Research shows vacuum cleaners can cause hearing loss.
“You should absolutely get rid of that monster,” said one furry, panting scientist.
Wife: We are lost
Me: *driving a Nissan Pathfinder* LOL I think we’ll be fine
The anxious urge to say “no worries either way” when you are actually worrying both ways plus a secret third way
[stops girl before she walks in the puddle]
“I got this one babe, *pulling out a straw* stand back”

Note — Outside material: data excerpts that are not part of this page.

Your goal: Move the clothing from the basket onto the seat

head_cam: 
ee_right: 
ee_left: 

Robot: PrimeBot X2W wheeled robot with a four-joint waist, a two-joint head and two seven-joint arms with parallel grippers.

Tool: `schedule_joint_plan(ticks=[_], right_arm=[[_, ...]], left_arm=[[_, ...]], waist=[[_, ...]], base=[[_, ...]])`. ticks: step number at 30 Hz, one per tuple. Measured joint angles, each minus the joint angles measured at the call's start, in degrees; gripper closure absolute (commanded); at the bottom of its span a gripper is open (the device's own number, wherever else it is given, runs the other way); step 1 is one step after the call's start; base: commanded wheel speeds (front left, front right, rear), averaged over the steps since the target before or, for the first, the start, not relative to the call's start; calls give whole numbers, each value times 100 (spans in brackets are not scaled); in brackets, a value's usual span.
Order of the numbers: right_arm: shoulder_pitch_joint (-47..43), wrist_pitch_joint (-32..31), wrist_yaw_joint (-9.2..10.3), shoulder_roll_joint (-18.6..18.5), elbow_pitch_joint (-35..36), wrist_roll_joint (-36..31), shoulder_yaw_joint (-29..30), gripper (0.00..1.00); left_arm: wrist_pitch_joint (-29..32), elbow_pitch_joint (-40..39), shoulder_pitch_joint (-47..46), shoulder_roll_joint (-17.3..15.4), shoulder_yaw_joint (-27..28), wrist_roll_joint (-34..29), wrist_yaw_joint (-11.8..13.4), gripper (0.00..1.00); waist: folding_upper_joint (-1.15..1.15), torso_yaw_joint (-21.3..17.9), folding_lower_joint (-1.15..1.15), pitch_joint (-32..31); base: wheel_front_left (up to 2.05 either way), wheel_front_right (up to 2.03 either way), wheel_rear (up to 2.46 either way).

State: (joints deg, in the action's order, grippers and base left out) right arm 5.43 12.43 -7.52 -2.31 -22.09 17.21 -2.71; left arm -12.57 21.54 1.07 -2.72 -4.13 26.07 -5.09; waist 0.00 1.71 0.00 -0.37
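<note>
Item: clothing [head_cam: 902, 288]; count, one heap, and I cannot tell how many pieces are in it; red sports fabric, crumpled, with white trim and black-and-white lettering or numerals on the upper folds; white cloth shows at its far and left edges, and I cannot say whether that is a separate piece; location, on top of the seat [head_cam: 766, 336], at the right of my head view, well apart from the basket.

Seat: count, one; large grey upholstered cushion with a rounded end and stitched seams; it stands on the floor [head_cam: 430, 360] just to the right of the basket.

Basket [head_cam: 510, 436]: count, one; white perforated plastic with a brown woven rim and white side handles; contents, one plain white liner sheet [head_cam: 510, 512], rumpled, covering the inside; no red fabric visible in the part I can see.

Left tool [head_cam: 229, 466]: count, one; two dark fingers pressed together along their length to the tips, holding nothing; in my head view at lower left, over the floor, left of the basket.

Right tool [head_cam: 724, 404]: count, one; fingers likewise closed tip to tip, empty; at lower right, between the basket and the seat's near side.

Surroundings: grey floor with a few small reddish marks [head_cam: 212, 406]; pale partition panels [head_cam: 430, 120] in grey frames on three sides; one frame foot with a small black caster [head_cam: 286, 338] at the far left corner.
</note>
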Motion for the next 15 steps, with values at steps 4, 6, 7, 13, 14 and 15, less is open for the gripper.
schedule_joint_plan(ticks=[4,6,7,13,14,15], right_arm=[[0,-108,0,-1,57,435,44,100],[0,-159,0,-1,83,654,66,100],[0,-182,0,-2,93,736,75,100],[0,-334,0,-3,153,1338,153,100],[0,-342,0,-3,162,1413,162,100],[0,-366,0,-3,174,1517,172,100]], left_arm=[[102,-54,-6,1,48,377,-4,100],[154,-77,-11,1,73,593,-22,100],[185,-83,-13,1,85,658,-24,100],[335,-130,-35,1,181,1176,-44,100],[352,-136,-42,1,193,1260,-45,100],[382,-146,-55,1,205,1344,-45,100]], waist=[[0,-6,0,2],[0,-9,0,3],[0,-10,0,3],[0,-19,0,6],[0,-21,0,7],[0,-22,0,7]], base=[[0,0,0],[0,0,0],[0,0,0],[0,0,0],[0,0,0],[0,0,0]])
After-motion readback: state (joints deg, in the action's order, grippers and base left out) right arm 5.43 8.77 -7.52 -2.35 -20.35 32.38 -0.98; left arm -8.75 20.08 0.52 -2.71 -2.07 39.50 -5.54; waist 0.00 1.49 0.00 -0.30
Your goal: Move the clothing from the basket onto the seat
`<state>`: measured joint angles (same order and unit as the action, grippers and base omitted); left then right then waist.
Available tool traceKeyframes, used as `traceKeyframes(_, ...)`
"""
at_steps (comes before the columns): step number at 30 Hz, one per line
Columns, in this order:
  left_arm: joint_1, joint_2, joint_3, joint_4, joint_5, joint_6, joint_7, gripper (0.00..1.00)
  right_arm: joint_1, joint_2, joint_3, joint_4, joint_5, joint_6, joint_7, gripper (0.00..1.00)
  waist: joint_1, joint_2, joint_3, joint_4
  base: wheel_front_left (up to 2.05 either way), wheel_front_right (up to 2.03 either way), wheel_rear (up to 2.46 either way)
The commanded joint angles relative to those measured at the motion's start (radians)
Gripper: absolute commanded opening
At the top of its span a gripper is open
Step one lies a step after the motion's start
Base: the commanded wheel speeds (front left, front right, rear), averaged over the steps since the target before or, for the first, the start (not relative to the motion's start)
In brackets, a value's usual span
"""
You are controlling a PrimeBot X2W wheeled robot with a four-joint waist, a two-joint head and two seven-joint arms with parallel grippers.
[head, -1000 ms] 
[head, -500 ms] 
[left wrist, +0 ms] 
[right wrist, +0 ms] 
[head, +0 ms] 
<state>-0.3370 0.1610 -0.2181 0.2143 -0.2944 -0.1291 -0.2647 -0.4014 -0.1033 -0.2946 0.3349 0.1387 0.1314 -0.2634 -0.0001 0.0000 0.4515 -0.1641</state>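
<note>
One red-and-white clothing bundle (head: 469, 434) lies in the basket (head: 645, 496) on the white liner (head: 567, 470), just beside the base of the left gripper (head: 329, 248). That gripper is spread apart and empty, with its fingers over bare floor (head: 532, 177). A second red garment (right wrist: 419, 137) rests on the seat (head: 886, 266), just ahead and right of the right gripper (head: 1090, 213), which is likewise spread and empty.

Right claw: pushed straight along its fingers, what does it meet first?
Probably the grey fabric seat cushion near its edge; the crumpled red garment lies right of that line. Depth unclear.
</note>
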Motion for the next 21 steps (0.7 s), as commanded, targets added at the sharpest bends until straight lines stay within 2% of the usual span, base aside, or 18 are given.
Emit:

So my 6 year old neighbour is like Uncle B do you like fruits
I say yeah I do…
And kid’s like I brought you fruit 💀
Anyway what does one do with an unripe paw paw
Me: Look, I really stuck my neck out for you and-
Vampire: wow
Me: Right off the bat you- No, I’m just saying it bites, I mean it sucks when-
Vampire: WOW
Spend $250 on your kid playing soccer so they can tell you the only thing they enjoyed is the popsicle at the end of the game
Jeez, men read so much into it when you ask if they’ll riot by your side in the water wars
My oldest played with BPA free toys that I sterilized constantly. My youngest is playing with a metal coat hanger and a AA battery.
Sad that Batman’s never seen a PG movie b/c he never had parental guidance
Growing up, I had lots of nicknames but my best would always be ‘Officer! That’s him over there’… It gave me my sprinter’s physique.
The Titanic was unsinkable until Leo DiCaprio had premarital sex with Kate Winslett. Keep it in your pants until marriage kids.
*hears Christmas carolers*
Alexa, turn the sprinklers on.
By today’s standards the butts in Sir Mix-a-Lot’s video weren’t really that big.
He liked medium butts.
So he lied.
Potty training my twins is like the Titanic’s maiden voyage… In the beginning we are excited, in the end everyone is crying and all wet.
Why is everything so sticky?
-parenthood
My neighbor has brought me an iced coffee two days in a row. Weird way to propose but ok
CREEPY TWINS FROM THE SHINING: Come play with us. Forever.
ME: *voice fading as I run down the hall: I have commitment issuuuuuuuues…
condom commercials should just be a live-feed of couples trying to enjoy a decent meal at a restaurant with their kids
I once dated a guy only because he had a cool hidden safe behind a painting in the hallway he kept the spare toilet paper rolls in there
Me: Have fun on your date.
Son: What if she drinks too much, or gets high?
Me: You really aren’t my kid are you?
“It’s Raining Men” is my favorite song about skydiving school.